Por · Revisão: Rafael Toledo · Atualizado em 2026-08-06 · 2 fontes oficiais verificadas

Um vizinho constrói um muro que invade dois metros do terreno ao lado, sem qualquer aviso prévio. Qual ação o proprietário lesado deve propor: a que protege quem já perdeu a posse ou a que evita uma ameaça que ainda não se consumou? A resposta depende do estágio exato do conflito.

As três ações possessórias do CPC

O Código de Processo Civil prevê três ações para proteger quem tem posse de um bem: a manutenção de posse, cabível quando há turbação (perturbação sem perda total da posse); a reintegração de posse, quando já ocorreu esbulho (perda efetiva da posse); e o interdito proibitório, quando existe apenas ameaça iminente de turbação ou esbulho, antes de qualquer invasão de fato.

A fungibilidade entre as ações, prevista no art. 554 do CPC

O art. 554 estabelece que a propositura de uma ação possessória em vez de outra não impede o juiz de conhecer o pedido e conceder a proteção cabível à situação real, desde que comprovados os requisitos. Isso significa que um erro na escolha entre manutenção, reintegração ou interdito proibitório não costuma, isoladamente, levar à extinção do processo.

O que é preciso provar

Quem pede proteção possessória precisa demonstrar sua posse anterior, o ato do réu que a turbou ou esbulhou (ou a ameaça concreta dele), a data aproximada em que isso ocorreu e a perda ou o risco de perda da posse.

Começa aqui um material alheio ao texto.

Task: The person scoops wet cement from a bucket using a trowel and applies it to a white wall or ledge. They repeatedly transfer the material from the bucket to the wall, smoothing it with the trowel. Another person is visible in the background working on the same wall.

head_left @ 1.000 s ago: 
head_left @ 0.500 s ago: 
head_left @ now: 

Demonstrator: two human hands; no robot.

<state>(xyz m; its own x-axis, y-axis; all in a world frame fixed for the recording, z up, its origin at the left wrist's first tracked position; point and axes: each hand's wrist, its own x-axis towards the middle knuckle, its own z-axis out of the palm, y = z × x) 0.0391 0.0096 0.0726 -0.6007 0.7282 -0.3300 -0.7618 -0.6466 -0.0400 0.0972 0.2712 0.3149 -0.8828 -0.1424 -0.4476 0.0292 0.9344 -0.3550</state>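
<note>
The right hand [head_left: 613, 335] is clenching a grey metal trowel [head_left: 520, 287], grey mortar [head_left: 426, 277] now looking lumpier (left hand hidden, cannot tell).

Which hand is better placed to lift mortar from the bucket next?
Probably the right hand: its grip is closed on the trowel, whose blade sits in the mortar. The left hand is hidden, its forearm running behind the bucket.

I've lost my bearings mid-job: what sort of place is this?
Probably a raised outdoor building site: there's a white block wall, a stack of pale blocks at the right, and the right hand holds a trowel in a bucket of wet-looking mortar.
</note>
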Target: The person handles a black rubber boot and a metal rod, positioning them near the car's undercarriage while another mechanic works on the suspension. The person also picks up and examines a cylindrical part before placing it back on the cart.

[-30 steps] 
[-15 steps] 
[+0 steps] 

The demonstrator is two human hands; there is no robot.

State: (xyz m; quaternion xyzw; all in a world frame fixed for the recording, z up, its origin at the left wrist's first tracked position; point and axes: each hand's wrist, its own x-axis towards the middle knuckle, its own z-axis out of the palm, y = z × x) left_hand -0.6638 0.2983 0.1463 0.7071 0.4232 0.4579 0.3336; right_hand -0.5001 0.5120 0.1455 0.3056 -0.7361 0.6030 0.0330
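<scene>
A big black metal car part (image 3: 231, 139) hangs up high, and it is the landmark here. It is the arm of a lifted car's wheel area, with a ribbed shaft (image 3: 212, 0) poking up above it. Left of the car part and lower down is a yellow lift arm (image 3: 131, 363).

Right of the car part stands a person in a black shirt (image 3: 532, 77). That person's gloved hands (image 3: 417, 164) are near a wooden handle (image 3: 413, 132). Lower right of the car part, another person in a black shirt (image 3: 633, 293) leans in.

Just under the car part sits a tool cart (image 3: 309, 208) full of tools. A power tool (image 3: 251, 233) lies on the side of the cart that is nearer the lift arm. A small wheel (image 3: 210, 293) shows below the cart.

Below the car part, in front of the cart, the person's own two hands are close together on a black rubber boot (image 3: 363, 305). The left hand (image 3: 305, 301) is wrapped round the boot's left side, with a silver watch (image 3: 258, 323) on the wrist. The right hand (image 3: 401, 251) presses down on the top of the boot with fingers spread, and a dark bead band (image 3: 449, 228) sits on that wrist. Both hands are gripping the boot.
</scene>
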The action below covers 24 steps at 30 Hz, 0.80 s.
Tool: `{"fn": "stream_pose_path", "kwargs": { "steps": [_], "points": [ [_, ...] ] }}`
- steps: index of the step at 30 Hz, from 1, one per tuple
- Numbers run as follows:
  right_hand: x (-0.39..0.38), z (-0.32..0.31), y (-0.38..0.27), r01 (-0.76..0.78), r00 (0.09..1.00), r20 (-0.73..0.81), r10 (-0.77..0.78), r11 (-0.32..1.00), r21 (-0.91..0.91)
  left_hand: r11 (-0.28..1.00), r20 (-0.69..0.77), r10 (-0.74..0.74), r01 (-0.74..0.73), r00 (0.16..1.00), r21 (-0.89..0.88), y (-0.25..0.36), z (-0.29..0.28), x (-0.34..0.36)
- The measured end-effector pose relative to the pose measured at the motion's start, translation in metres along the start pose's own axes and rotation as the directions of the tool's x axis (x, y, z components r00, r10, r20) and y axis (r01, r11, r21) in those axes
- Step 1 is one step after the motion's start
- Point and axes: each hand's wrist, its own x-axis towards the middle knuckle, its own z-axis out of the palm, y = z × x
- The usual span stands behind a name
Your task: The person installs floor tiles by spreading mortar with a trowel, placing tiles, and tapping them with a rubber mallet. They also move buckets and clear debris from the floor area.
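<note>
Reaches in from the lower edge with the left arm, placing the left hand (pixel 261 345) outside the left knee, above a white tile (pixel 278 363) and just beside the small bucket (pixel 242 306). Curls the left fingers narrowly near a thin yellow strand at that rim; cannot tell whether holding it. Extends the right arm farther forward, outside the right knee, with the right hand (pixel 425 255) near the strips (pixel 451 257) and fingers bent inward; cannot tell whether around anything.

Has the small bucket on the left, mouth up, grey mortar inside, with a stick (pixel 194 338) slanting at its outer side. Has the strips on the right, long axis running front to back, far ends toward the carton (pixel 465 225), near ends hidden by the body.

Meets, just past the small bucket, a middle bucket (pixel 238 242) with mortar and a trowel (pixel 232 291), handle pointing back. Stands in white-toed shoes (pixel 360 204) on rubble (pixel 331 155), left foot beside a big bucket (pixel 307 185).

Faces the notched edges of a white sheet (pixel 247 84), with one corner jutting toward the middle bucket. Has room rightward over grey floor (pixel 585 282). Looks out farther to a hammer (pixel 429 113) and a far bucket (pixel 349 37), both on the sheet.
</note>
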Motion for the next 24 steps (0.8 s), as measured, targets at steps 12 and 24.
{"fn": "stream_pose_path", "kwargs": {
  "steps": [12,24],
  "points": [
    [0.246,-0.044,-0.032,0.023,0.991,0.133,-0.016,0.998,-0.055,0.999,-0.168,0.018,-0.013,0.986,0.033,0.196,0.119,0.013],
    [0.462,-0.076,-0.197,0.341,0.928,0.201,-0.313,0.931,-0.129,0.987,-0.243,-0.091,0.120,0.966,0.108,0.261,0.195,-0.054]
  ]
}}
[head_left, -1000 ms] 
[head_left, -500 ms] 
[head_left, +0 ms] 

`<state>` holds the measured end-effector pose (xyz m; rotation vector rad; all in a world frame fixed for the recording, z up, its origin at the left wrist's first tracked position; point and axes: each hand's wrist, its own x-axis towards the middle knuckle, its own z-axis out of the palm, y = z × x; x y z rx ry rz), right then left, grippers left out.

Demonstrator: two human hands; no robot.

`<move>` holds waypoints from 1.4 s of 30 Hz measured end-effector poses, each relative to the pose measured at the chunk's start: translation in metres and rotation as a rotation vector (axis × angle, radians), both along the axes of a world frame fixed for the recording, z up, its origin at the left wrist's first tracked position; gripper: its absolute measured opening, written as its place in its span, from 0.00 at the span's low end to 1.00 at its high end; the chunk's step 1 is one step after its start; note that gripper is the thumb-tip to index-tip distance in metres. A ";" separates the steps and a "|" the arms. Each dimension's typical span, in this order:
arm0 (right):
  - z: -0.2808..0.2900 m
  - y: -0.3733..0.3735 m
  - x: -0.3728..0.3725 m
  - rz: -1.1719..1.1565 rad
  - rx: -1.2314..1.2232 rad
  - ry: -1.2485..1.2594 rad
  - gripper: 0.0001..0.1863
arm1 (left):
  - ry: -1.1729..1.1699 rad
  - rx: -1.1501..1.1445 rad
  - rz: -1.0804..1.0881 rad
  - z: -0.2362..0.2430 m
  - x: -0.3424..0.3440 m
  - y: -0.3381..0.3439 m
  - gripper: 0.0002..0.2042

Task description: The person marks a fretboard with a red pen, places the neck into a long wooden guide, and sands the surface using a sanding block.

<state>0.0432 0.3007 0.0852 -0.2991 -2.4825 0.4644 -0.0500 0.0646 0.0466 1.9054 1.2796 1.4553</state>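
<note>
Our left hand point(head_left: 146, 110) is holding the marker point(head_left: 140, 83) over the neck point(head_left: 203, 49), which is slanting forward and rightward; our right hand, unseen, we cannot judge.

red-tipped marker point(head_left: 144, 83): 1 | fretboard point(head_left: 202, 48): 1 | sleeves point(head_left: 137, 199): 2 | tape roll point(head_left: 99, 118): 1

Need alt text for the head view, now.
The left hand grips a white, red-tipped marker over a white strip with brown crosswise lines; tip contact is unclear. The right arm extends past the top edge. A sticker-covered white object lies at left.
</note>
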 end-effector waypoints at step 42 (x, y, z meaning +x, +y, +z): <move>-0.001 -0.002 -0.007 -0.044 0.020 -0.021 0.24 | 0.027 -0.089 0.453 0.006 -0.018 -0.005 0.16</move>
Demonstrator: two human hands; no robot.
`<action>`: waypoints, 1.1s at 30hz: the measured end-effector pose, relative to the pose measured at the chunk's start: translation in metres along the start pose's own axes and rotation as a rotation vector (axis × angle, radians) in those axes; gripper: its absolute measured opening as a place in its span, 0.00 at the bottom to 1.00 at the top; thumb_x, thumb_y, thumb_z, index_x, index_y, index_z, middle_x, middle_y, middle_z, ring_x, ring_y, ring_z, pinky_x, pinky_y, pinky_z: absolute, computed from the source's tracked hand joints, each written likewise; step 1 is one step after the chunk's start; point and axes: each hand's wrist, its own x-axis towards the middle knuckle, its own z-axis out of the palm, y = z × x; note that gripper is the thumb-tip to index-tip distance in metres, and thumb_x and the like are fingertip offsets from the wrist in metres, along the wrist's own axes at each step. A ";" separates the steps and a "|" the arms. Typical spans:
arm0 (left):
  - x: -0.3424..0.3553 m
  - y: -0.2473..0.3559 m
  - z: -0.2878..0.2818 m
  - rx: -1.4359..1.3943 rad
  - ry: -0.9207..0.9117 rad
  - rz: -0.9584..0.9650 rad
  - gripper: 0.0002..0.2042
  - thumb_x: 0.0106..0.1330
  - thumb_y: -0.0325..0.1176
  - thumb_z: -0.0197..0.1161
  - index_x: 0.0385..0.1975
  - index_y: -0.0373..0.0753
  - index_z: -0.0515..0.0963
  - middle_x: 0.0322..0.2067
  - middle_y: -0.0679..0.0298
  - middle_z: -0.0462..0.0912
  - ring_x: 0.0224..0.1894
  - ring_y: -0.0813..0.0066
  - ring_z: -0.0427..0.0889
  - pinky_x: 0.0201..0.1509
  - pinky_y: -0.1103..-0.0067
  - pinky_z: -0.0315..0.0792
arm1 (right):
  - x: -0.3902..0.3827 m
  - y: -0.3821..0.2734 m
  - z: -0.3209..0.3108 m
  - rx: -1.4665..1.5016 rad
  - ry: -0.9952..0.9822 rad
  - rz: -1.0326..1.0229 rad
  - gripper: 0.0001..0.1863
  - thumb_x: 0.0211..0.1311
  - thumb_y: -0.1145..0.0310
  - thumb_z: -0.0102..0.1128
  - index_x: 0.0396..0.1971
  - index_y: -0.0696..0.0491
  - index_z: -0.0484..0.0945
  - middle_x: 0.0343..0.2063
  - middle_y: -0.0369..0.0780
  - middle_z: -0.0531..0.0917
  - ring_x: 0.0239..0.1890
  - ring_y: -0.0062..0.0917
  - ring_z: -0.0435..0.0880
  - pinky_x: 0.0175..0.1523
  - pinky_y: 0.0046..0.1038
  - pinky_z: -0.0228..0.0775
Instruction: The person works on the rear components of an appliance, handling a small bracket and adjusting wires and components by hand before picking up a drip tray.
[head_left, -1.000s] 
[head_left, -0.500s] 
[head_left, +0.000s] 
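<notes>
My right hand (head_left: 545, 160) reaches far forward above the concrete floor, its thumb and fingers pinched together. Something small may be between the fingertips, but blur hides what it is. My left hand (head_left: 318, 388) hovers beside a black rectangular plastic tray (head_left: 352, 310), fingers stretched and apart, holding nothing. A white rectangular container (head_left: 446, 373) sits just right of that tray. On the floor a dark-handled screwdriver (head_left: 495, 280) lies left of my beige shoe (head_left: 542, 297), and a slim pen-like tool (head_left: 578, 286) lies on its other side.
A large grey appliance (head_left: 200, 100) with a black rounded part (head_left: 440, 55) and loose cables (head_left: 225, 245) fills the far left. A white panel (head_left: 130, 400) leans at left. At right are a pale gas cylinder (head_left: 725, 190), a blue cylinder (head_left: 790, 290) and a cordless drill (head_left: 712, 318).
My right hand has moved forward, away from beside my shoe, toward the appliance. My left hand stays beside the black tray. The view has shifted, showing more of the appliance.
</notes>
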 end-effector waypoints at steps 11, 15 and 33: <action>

O art. 1.210 do Código Civil garante ao possuidor o direito de ser mantido na posse em caso de turbação, restituído em caso de esbulho e segurado de violência iminente.

O rito especial e o prazo de ano e dia

Ações propostas dentro de ano e dia contado da turbação ou do esbulho seguem rito de força nova, mais célere, com possibilidade de liminar antes mesmo da citação do réu, bastando prova suficiente da posse e da agressão. Passado esse prazo, a ação segue o procedimento comum, sem liminar automática, exigindo instrução mais detalhada.

Quando a ação possessória não é o caminho certo

Discussões sobre quem é o verdadeiro proprietário do imóvel, e não apenas sobre quem exercia a posse, não se resolvem em ação possessória — cabem à ação reivindicatória ou a outras vias próprias de discussão dominial. Também não cabe possessória quando o próprio autor nunca teve posse efetiva do bem, apenas expectativa de exercê-la no futuro.

Perguntas frequentes

Quem invadiu o imóvel pode alegar que é o dono para se defender na possessória?

A alegação de domínio, por si só, não afasta a proteção possessória quando ficam comprovados a posse anterior do autor e o esbulho ou a turbação; a discussão sobre a propriedade tende a ficar reservada a ação própria.